Quiet again here on the farm, after Issac and Olivia made a high speed pass through Wyldswood on their way from Mass to Ponte Vedra. Peg has been a whirling dervish of activity from the time she found out they'd be here this week, feverishly cleaning and lamenting the fact that the lack of a functioning toilet in Splinters would prevent them and the dogs from staying out there.


P loves having company, and pretty much lights up whenever someone is around. That's especially true when the kids arrive. This visit was the first time either has set foot on Wyldswood in perhaps seven years, and both have spent countless hours of their youth mowing the yard and the pastures and fixing things around the property. P was a beaming tour guide, showing off all the life and order that have returned to the place.


Issac and Olivia arrived with two Swiss shepherds in tow, Rocko and his niece Teyla. Rocko's always been a ball of fire, but maybe a little less so since the big snip a few months back.

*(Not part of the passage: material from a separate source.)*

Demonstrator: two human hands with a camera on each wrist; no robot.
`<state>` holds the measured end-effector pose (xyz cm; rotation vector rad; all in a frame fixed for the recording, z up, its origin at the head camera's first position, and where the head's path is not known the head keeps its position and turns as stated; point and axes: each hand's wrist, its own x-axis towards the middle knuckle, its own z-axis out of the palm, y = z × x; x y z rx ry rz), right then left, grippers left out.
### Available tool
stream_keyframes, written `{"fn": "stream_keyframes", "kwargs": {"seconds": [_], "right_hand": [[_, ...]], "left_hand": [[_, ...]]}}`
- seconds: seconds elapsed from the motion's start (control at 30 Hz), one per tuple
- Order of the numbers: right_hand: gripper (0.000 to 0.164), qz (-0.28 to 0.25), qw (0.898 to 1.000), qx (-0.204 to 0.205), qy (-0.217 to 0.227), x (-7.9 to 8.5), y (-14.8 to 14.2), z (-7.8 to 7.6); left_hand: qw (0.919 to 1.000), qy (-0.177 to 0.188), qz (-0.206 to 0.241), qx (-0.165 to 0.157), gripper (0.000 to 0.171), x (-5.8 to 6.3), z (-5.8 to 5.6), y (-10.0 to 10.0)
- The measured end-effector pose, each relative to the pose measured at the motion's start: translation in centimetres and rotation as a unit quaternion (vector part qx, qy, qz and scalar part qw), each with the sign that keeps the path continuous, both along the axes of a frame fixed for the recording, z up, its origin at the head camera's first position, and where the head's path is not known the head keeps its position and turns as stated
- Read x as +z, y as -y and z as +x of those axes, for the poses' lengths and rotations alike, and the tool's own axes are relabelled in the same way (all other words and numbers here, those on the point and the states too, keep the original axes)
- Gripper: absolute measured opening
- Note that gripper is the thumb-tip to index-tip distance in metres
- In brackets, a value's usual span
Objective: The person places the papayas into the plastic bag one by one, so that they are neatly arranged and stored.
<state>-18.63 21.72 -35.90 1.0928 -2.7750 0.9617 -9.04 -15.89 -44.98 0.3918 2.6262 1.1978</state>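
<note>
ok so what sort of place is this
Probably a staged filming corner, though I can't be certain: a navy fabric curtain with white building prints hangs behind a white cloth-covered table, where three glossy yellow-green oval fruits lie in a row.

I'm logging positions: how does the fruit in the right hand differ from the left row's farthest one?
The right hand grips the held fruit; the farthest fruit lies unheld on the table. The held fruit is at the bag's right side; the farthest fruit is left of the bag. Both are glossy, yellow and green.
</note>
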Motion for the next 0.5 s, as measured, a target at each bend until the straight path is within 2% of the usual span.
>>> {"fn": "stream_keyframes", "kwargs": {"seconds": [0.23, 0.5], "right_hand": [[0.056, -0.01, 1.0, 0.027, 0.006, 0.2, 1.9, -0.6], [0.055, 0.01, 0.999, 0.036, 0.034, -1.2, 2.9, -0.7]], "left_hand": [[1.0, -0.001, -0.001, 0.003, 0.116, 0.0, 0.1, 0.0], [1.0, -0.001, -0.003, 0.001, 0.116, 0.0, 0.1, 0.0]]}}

A couple minutes after this photo was taken, he did his best coyote imitation and took off after those cattle back there. I've never seen beef on the hoof startle and sprint so fast. Then he chased the ducks and geese across the pond, swimming after them like they were carrying supper. Or maybe were supper.


Somewhere in there he went dashing after our last surviving guinea,


who surprised us all by taking off into the live oak out front, alighting maybe fifteen feet over our heads. We've never had a guinea show any aptitude for flight up to now. No wonder this one survived.


After Rocko was finished scaring the daylights out of the farm animals, we settled into the important business of cooking red chile. Peg loves this stuff, but it eats up a bunch of time and I've been trying to exercise some diligence about doing paying work over this Wyldswood winter sojourn.


I've been making chile colorado since my old friend Nora Snyder, of Las Cruces, NM, gave me the recipe in about 1988. It is truly the best food on the planet.


Start with a big pot of dried red chiles, mostly Guajillos with a couple Anchos and a palmful of Arbols for heat. Put about an inch of water in the bottom of the pan, and boil/steam covered for 45 minutes to an hour. While you're at it, cube a beef roast and brown the chunks in the broiler. Also, carmelize 1-2 red onions and a clove of garlic. Once the chiles are re-hydrated, put them, the onions, and the garlic in a food processor and grind them up, along with the water. Take your mash and run it through a conical sieve, straining the paste free from the skins and seeds. It may take a little water dribbled into the mix to get the last of it.


What you end up with in the pot is a mound of paste that looks like spaghetti sauce, but contains no tomatoes. Add the beef, black pepper, salt, cumin (lots of it), and oregano, and bring to a low boil then reduce to simmer. Keep it covered if it's not too runny, but otherwise simmer uncovered for an afternoon. Sample frequently, sipping a Modelo while you're at it. Serve with warm tortillas and more Modelo. Enjoy.


I seem to have digressed.


We ended up with a beautiful batch of chile--Peg kept a big Tupperware of the stuff, without beef, to use in later Mexican meals. She also dehydrates the leftover skins and seeds in the oven, grinds the whole thing up, and creates an amazing pepper sprinkle that's great on pretty much anything but ice cream.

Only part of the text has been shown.